A major survey of the high priest of the Gothic Revival

London

He lived quixotically in the hope of seeing St Peter’s rebuilt in “a better [ie; Gothic] style”; he said,”There is nothing worth living for but Christian [again, Gothic] architecture and a boat”.

This endlessly quotable figure was Augustus Welby Pugin, who died in 1852 aged only forty, having transformed the British architectural scene. Like the older Viollet-le-Duc, he worshipped the Middle Ages. He was less of a scholar than the Frenchman, but a greater architect and designer, and unlike him, he was a fervent, Romantic Catholic, not an anticlerical atheist.

What makes Pugin of more than art-historical importance to us is that he was also one of the roots of the modern movement in architecture and design. His statement, “There should be no features about a building which are not necessary for convenience, construction or propriety”, could have come from the mouths of Frank Lloyd Wright or Mies van der Rohe. His principle of truth to materials was fervently believed in until the onset of Post-Modernism by generations who had forgotten that it was he who first formulated it.

At the age of fifteen, Pugin was designing furniture for the Royal Family; from 1837 he was feverishly designing Gothic churches, among which the cathedrals of Birmingham and Nottingham, for the whole of Britain. These and their imitations transformed the British landscape. In 1844 he was designing the lavish interiors for the new Houses of Parliament, and in 1851, the Medieval Court for the Great Exhibition in the Crystal Palace was entrusted to him A year later he was dead, of exhaustion, stress and the poisonous effects of mercury.

The major exhibition opening this month at the Victoria and Albert Museum (15 June-11 September) presents this eccentric, brilliant figure in all his aspects as designer and architect and rediscovers the history of Pugin’s crucial ideological legacy (expressed in writings such as The true principles of Pointed or Christian Architecture of 1841, published also in French in 1851) which descended through the Arts and Crafts movement.
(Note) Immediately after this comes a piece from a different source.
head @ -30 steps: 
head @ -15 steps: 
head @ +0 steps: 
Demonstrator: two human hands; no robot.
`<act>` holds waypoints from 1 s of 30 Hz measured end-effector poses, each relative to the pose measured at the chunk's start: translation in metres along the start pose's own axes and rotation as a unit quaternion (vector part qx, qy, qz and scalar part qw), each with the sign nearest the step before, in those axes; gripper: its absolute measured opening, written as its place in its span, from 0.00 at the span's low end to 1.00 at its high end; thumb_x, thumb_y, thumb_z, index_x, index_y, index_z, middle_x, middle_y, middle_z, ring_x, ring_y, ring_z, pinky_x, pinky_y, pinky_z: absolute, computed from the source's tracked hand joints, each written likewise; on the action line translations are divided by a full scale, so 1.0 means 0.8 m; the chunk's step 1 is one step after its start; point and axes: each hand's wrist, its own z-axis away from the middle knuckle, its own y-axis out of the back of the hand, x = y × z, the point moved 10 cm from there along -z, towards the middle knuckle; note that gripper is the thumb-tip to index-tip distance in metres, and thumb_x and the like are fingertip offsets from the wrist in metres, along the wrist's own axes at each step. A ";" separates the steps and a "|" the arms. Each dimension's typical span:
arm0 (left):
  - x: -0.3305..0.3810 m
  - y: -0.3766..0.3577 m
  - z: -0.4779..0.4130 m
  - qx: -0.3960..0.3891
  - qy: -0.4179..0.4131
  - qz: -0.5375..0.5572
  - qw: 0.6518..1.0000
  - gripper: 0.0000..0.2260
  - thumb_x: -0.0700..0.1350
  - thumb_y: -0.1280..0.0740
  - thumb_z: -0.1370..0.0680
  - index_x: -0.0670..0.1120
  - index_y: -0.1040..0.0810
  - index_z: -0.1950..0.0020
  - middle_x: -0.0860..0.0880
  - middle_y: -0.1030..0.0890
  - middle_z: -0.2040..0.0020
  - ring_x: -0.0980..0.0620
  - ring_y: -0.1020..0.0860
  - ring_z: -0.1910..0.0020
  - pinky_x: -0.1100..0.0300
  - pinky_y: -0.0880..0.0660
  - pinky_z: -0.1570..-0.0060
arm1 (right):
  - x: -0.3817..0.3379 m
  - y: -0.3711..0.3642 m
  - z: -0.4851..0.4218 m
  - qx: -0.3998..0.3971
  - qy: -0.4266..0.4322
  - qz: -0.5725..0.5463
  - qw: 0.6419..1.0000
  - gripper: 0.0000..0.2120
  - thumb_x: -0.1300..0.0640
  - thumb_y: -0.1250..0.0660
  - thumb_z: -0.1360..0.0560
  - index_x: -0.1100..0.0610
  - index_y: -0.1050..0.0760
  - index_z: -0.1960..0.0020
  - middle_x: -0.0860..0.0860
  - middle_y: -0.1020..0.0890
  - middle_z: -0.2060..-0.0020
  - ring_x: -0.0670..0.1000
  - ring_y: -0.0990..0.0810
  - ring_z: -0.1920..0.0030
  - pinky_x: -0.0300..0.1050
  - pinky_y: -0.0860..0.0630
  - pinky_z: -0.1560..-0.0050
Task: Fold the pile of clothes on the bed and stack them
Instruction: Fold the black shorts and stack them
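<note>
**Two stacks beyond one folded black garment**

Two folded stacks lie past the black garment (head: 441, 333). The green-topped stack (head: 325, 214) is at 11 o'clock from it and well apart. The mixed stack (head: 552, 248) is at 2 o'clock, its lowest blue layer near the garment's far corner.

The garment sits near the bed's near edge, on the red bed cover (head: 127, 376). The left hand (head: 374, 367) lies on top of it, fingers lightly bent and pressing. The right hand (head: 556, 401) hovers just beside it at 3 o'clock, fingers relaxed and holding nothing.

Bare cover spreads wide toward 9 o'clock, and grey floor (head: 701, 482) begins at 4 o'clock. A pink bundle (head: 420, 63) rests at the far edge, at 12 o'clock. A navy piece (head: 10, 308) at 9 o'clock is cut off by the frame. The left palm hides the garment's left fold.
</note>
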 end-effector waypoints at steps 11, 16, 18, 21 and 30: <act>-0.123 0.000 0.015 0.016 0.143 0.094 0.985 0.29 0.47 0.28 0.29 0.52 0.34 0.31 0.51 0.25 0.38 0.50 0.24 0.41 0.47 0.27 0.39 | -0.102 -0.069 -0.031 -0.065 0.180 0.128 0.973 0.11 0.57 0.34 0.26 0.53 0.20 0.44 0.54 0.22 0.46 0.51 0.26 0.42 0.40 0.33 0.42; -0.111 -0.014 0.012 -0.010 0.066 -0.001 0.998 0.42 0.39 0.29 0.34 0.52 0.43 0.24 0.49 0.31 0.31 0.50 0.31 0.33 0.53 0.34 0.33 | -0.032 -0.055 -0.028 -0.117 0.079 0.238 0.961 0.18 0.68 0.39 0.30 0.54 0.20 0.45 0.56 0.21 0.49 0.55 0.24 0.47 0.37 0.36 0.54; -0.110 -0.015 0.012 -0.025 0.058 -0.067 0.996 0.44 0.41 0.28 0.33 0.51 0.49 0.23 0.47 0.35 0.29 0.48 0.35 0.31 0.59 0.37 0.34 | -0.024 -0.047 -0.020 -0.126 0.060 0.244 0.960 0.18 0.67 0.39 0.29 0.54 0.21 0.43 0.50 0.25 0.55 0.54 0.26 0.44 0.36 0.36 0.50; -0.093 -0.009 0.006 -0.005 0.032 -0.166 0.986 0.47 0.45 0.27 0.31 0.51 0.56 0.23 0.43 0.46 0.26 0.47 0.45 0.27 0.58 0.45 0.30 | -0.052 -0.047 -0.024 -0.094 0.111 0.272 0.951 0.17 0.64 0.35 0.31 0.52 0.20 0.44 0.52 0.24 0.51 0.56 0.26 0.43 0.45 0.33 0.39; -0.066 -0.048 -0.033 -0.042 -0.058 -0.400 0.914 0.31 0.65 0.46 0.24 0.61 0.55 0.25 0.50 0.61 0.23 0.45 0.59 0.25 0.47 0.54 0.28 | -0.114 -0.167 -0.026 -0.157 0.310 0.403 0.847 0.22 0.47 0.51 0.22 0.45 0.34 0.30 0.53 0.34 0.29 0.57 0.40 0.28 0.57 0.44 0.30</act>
The show is also an experiment in how to present an architectural exhibition, a genre which can be disappointingly dull. The organisers, Paul Atterbury advised by Clive Wainwright, have chosen a modern British architect, John Outram, known for his interest in surface, pattern and ornament, to provide a polychrome setting in which to present Pugin’s own brilliantly coloured designs and metalwork, silver, jewellery, ceramics, tiles, textiles, wallpapers, books and theatre sets.

The visitor to the exhibition walks through a graveyard and passes from cool Georgian colours into a re-creation of half a Pugin church. A real Pugin rood screen has been brought from Norfolk and an altarpiece, designed for his greatest patron Lord Shrewsbury at Alton Towers.

The book, with the same title as the exhibition, “Pugin: a Gothic passion”, is the first comprehensive work on the man and his influence, with 300 pages, 400 illustrations and twenty essays (YUP/V&A £19.95 p/b, £40 h/b). A two-day conference organised in conjunction with the Victorian Society is at the V&A on 24-25 June. The exhibition is sponsored by Pearson, the media company.